# Nut and Saddle Replacement on classical guitar?



## xmetalhead69

I just recently started getting into classical stuff. I picked up a cordoba for pretty cheap awhile ago, but the more I play it the less I'm satisfied with it. The action is massive and I just want to make it more playable since I'm used to virtually no action on my ibby . Anything you can recommend, I was thinking saddle or nut replacement would help lower it. Thenagain I'm absolutely clueless about classical, so any input would be fantastic.


----------



## DavyH

I wouldn't mess around too much with the nut on a classical guitar before lowering the bridge. That's easy enough - loosen the strings, pull the bridge and sand down the underside. No need for a replacement unless you overdo things, so take it slowly and check frequently, making sure that you don't get a curve in it (put the sandpaper on a flat surface and move the bridge over it, not the other way around) and that you sand parallel to the existing bottom end.


----------



## Andrew_B

i believe on classicals, the saddle is glued in, 
and the way to lower it is to sand/file off the top, not the bottom like a steel string...
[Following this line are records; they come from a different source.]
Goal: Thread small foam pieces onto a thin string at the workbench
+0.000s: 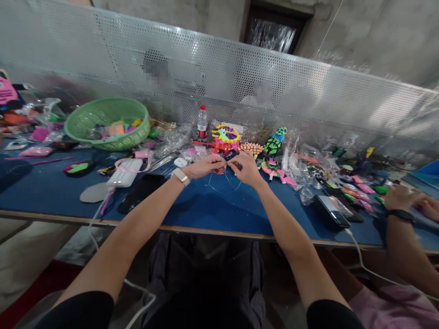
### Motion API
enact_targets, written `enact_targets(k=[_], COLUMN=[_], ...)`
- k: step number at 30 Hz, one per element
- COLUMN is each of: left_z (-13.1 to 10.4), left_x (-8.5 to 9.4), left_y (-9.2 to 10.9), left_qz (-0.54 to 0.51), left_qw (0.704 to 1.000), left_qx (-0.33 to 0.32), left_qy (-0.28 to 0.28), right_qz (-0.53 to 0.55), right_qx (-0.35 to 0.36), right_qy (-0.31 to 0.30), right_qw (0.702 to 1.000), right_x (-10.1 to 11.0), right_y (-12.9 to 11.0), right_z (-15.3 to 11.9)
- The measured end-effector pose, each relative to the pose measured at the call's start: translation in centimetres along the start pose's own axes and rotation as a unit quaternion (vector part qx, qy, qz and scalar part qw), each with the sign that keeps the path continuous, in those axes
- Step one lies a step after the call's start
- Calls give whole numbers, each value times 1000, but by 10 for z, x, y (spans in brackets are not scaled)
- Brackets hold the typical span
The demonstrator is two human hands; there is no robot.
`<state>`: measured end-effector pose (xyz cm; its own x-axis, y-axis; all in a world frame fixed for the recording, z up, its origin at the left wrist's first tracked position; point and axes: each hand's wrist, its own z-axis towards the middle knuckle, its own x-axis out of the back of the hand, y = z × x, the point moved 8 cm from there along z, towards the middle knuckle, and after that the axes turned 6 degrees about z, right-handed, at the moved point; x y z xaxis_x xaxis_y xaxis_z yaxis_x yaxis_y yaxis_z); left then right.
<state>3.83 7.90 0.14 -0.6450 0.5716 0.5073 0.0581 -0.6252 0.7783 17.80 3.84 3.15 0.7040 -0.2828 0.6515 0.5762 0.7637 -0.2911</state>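
My left hand (pixel 207 167) and my right hand (pixel 246 168) meet above the blue table, with fingertips pinched close together. A thin pale thread (pixel 236 188) runs from both pinches and hangs in a loose loop below them. Something small and dark sits at the fingertips, too small to make out. Just behind the hands lie a red clay figure (pixel 219 146), a yellow-rimmed purple and green piece (pixel 226 133) and a spiky tan piece (pixel 251 148). To the right of my right hand is a pink and green figure (pixel 272 168).
A green basket (pixel 137 137) of colourful pieces stands at back left. A white power bank (pixel 125 176) and a dark phone (pixel 141 192) lie left. Behind the bottle (pixel 202 122) rises a perforated metal panel (pixel 212 59). A co-worker's hand (pixel 401 197) works at right, past another phone (pixel 332 212).
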Motion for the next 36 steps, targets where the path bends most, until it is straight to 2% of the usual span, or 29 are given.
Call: enact_targets(k=[2, 4, 7, 9, 12, 14, 16, 20, 23, 25, 28, 31, 33, 36], left_z=[1, 0, -6, -11, -14, -13, -11, -3, 5, 7, 0, -12, -15, -12], left_x=[7, 13, 13, 7, -1, -1, 3, 18, 19, 17, 23, 27, 17, -8], left_y=[2, 7, 20, 28, 36, 38, 36, 21, 0, -8, 0, 23, 40, 54], left_qz=[84, 200, 379, 464, 520, 516, 487, 352, 206, 143, 170, 301, 400, 507], left_qw=[996, 975, 907, 859, 821, 823, 840, 905, 957, 970, 952, 893, 854, 812], left_qx=[-20, -48, -97, -123, -150, -154, -144, -81, -10, 12, -4, -48, -98, -165], left_qy=[37, 87, 156, 179, 184, 182, 192, 227, 203, 197, 256, 330, 319, 237], right_qz=[7, 23, 61, 75, 71, 52, 22, -15, -10, -6, 6, 55, 91, 131], right_qx=[-13, -33, -75, -95, -93, -75, -55, -29, -21, -23, -64, -126, -154, -174], right_qy=[17, 34, 46, 44, 43, 39, 29, 18, 26, 39, 70, 92, 105, 115], right_qw=[1000, 999, 994, 992, 992, 995, 998, 999, 999, 999, 995, 986, 978, 969], right_x=[1, 1, -2, -5, -4, -2, -1, -3, -4, -4, 0, 1, 1, -2], right_y=[4, 9, 19, 23, 26, 25, 23, 16, 10, 7, 11, 22, 28, 34], right_z=[0, 0, 0, 0, 0, 0, 0, -1, -2, -2, -2, -3, -4, -4])
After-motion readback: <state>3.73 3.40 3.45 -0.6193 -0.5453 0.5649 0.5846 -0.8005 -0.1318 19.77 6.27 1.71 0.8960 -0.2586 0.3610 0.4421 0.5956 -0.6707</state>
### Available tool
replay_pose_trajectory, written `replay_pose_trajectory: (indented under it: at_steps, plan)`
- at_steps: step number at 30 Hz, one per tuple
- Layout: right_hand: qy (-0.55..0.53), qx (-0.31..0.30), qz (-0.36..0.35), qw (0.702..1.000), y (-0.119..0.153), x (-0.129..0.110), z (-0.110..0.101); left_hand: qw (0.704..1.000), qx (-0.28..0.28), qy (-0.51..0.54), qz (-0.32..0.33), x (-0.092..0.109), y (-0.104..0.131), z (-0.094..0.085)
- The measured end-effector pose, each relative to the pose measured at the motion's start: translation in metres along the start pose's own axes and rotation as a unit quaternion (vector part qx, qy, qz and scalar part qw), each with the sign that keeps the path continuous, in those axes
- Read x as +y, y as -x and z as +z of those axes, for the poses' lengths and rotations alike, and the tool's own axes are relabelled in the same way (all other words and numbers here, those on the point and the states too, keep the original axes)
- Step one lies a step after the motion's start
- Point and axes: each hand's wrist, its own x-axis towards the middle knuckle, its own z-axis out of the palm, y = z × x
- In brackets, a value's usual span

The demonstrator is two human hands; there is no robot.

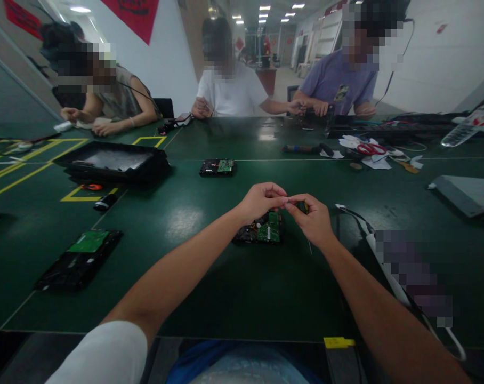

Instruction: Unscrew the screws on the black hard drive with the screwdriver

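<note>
In front of me, my left hand (261, 202) and my right hand (312, 216) meet fingertip to fingertip, both pinched. Whatever sits between the fingertips is too small to make out. A thin tool with a yellow and dark handle (303, 207), apparently a screwdriver, is tucked in my right hand, its slim shaft pointing down. Just below the hands lies a black device with a green circuit board (269, 230), partly covered by my left hand. Two similar devices rest on the table, one farther back (218, 167) and one at the left (80, 258).
A black tray (114, 160) stands at the left on the green table (234, 298). A power strip (389, 272) and a grey box (466, 194) lie at the right. Red scissors (372, 149), paper scraps and a plastic bottle (468, 127) are farther back. Three people sit opposite.
</note>
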Motion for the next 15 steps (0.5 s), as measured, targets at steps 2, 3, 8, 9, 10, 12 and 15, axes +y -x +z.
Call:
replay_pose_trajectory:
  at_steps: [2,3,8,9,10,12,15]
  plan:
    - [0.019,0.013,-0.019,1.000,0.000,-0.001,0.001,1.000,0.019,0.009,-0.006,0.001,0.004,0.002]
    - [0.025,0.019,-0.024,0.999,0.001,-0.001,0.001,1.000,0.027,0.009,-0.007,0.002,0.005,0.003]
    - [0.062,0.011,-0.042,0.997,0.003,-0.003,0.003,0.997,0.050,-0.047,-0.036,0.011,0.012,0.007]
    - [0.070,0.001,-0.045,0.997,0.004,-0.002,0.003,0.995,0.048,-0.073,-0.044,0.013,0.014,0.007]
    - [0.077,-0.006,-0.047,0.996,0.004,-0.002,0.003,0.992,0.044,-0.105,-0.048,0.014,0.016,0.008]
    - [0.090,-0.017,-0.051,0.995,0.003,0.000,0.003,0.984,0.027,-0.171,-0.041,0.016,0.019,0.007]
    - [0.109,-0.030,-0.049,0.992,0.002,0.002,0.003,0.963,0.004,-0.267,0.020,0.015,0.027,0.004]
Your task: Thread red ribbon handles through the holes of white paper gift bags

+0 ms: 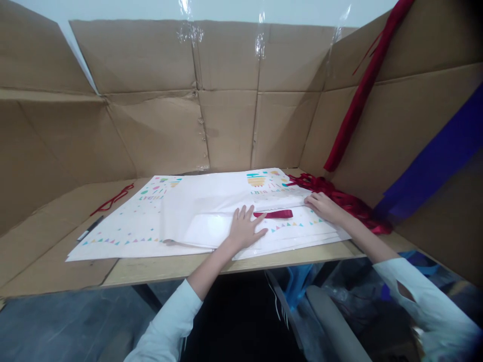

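White printed sheets (132, 221) with colourful dots, cakes, lettering and small triangle bunting lie stacked on the table. Across their middle a plain white part (199, 221) is folded over. My left hand (245, 230) lies flat on this fold with its fingers spread. Just beyond its thumb, a short folded red ribbon (278, 214) rests on the print. My right hand (323, 206) is at the sheet's right side, its fingers curled together on the white edge. The fingertips partly hide how much they pinch.
A heap of red ribbons (339, 198) lies at the right. Red cord (113, 198) and a dark pen (90, 228) are at the left. Cardboard walls (230, 125) enclose the table, with a long red strip (358, 100) and a blue strip (433, 156) on the right wall.
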Demonstrator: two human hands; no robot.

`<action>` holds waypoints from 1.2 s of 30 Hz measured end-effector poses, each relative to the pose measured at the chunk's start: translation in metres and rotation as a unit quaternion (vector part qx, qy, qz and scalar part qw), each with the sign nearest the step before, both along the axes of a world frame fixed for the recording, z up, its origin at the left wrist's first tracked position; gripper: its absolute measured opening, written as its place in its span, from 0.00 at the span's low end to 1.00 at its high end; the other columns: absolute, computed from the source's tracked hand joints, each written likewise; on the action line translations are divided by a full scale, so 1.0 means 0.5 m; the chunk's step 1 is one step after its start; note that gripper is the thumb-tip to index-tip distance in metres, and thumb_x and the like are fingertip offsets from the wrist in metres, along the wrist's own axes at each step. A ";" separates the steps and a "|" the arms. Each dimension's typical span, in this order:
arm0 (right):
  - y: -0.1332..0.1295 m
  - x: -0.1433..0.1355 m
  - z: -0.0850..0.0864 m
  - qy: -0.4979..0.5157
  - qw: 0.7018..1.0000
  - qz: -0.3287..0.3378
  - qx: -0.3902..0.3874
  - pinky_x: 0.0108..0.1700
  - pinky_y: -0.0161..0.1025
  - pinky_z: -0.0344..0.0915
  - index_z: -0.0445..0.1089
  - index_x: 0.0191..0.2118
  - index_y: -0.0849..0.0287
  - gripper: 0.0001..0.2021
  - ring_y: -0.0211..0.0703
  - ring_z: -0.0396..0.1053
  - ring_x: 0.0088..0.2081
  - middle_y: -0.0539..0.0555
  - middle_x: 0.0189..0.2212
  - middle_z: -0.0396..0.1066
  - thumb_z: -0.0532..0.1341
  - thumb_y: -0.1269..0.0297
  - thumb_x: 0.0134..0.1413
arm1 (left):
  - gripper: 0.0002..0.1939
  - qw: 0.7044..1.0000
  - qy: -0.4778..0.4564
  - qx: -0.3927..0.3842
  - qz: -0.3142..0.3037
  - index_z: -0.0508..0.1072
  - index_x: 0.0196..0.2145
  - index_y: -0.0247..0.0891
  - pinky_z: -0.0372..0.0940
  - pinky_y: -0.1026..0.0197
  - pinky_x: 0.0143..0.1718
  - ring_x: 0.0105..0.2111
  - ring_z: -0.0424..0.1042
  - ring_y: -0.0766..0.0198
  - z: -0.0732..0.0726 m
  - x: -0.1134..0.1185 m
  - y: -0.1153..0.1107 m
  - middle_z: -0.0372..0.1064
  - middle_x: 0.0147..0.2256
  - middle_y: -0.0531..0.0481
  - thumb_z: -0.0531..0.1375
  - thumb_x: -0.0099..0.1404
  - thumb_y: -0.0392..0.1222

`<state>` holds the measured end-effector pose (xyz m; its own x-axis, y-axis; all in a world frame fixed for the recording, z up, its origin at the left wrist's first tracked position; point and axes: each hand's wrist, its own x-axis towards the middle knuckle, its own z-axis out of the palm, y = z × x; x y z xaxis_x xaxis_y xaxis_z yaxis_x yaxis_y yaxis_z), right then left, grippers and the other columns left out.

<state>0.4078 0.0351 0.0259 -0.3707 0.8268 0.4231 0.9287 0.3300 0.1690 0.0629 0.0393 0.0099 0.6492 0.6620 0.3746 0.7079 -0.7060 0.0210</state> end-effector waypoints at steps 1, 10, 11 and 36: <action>0.002 -0.015 0.002 0.001 1.000 0.006 -0.004 0.41 0.43 0.57 0.67 0.36 0.63 0.17 0.48 0.57 0.36 0.61 0.35 0.62 0.44 0.62 0.62 | 0.28 1.000 0.000 0.001 0.000 0.55 0.59 0.55 0.40 0.44 0.57 0.60 0.44 0.44 -0.001 0.000 0.000 0.46 0.61 0.44 0.43 0.63 0.62; 0.039 -0.219 0.031 0.011 0.992 0.113 -0.050 0.47 0.46 0.55 0.67 0.36 0.61 0.11 0.49 0.52 0.42 0.60 0.40 0.58 0.49 0.64 0.60 | 0.30 1.000 -0.011 0.011 0.008 0.54 0.59 0.57 0.42 0.42 0.55 0.58 0.48 0.42 -0.001 -0.001 0.002 0.49 0.59 0.43 0.44 0.62 0.64; 0.041 -0.238 0.034 0.014 0.992 0.114 -0.060 0.47 0.46 0.56 0.67 0.37 0.61 0.11 0.49 0.52 0.43 0.60 0.41 0.58 0.49 0.65 0.60 | 0.29 1.000 -0.010 0.013 0.009 0.55 0.59 0.57 0.42 0.42 0.55 0.58 0.48 0.42 -0.001 0.000 0.002 0.50 0.59 0.43 0.44 0.62 0.64; 0.016 -0.009 0.016 0.179 0.981 0.003 -0.079 0.43 0.43 0.59 0.70 0.34 0.61 0.16 0.48 0.63 0.38 0.59 0.35 0.67 0.48 0.60 0.57 | 0.23 0.970 -0.133 -0.180 -0.097 0.63 0.55 0.35 0.47 0.57 0.58 0.57 0.53 0.60 0.093 0.043 0.043 0.55 0.57 0.42 0.49 0.65 0.46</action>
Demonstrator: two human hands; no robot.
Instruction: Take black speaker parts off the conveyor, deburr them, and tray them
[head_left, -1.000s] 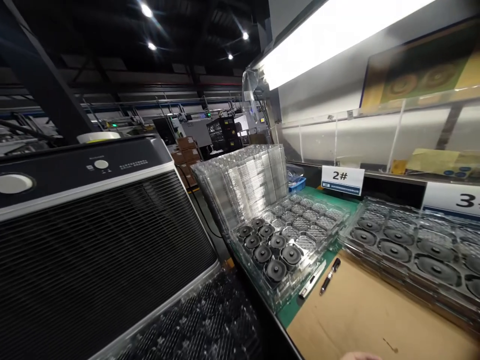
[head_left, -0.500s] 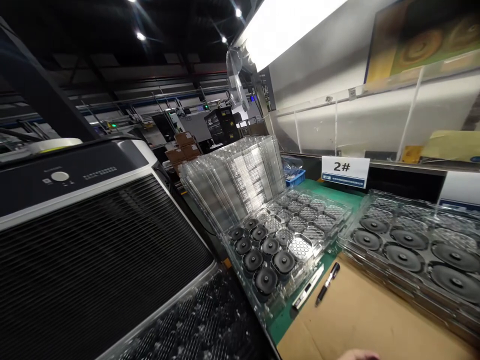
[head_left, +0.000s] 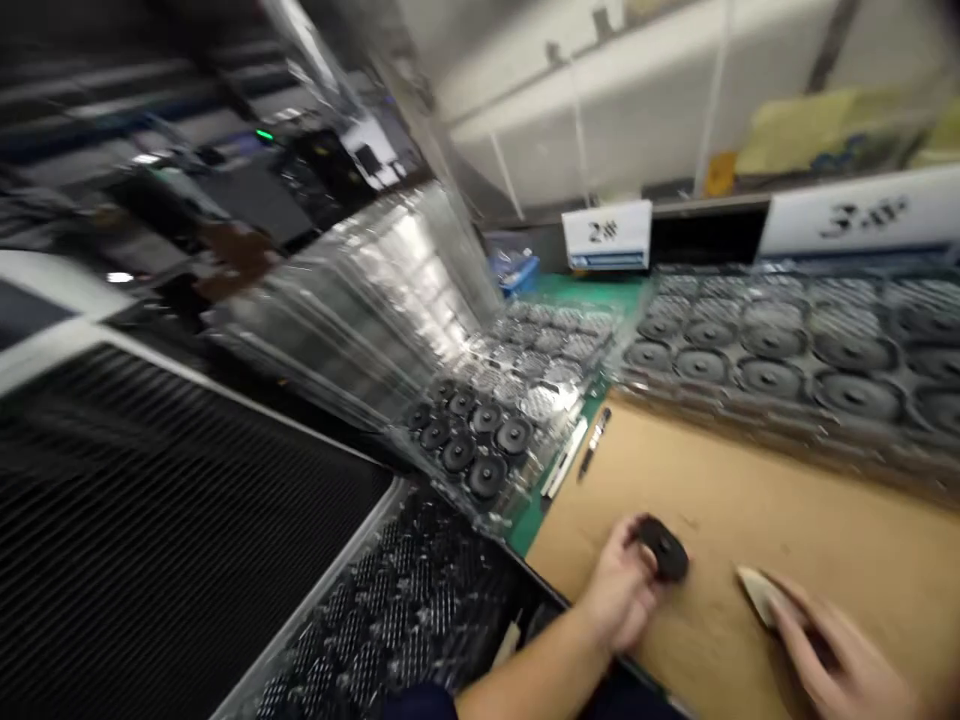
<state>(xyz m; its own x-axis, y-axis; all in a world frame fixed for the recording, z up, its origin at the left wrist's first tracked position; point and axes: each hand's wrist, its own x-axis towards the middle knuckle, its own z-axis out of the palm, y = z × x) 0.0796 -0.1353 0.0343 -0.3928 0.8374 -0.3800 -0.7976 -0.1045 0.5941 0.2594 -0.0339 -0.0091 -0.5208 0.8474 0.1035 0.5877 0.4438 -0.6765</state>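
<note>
"Over the brown board [head_left: 750, 490], how do the two hands stand?"

"The left hand [head_left: 619, 592] pinches the dark round part [head_left: 667, 553] by one edge, thumb and fingers closed on it, most of its face uncovered. Whether the part touches the board beneath, I cannot tell."

"And the right hand [head_left: 840, 645]?"

"Its fingers grasp a pale pointed piece [head_left: 759, 595], tip towards the part but well apart from it. Blur hides what the piece is."

"So what makes for good handling just now?"

"I'd judge the edge pinch sound: it leaves the middle untouched. The grip should be firm enough to stop the part twisting, yet light enough not to bend its rim. I'd also bring that point near only while both hands are steady, since a slip could scratch the face."

"Anything close enough to get in the way?"

"Not much. The pen [head_left: 594, 443] and the white cutter [head_left: 564, 460] lie beyond the left hand, near the board's far-left edge. The left tray [head_left: 517, 503] and the right tray [head_left: 667, 398], both bearing similar parts, sit further off."
</note>
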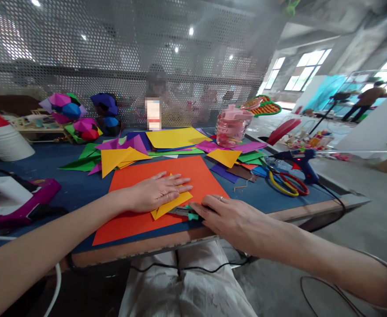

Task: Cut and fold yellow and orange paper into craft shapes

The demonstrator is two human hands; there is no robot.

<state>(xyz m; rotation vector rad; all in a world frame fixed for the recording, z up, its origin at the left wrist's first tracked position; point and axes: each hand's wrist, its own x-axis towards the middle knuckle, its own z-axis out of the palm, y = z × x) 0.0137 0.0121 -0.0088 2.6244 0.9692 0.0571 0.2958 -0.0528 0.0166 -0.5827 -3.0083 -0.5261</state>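
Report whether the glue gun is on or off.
On, it appears: the glue gun shows a small red light glowing on its side.

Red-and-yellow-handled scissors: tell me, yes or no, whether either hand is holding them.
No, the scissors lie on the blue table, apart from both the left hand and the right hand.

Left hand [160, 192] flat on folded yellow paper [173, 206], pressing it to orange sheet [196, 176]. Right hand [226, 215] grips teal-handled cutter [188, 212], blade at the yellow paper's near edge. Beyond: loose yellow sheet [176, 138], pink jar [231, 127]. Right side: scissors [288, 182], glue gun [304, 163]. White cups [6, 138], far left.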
take off a small amount, rstring and check....

dont go sand/file off a whole lot because if they are glued in like i think and you take too much off, getting one out is a fairly major job.


the way to check if a nut is too high is to fret at the third fret, and check the gap between the string and first fret, should only be a little gap....
if its big you cn pop the nut out and sand the bottom a bit....


----------



## Mexi

the above poster is spot on about the saddle. I have this old Aria classical that had a jack for an amp, and the "pickup" was a sort of copper strip underneath the saddle, so it was a little wobbly (it sometimes comes loose altogether) so you could file down the saddle, or adjust its placement and re-glue it wherever it feels most comfortable.
personally, I'd stay away from screwing around with the nut too much. Just from experience, cause I've been playing classical for about 12 years now, the way you play it "feels" fundamentally different than an electric (I also have an ibby) but it shouldn't feel so different that it really hurts your motivation to keep playing.


----------



## AVWIII

Hmm. In my experience, most classicals don't have glued in saddles. If your (OP) saddle isn't glued in, then do just as DavyH said. Another tip is to draw a line parallel to the bottom of the saddle as a sanding guide to avoid the dreaded curve. I definitely ruined the first one I tried to sand when I was about 18-19.
Just remember that classical strings have much less tension than steel, and so they move around more when played (up/down/side to side). That means you can never achieve super low, buzz free action, but definitely get it low enough to be comfortable. 
If your classical has a truss rod (which is rare), that'd help even more.
Hope this helps!


----------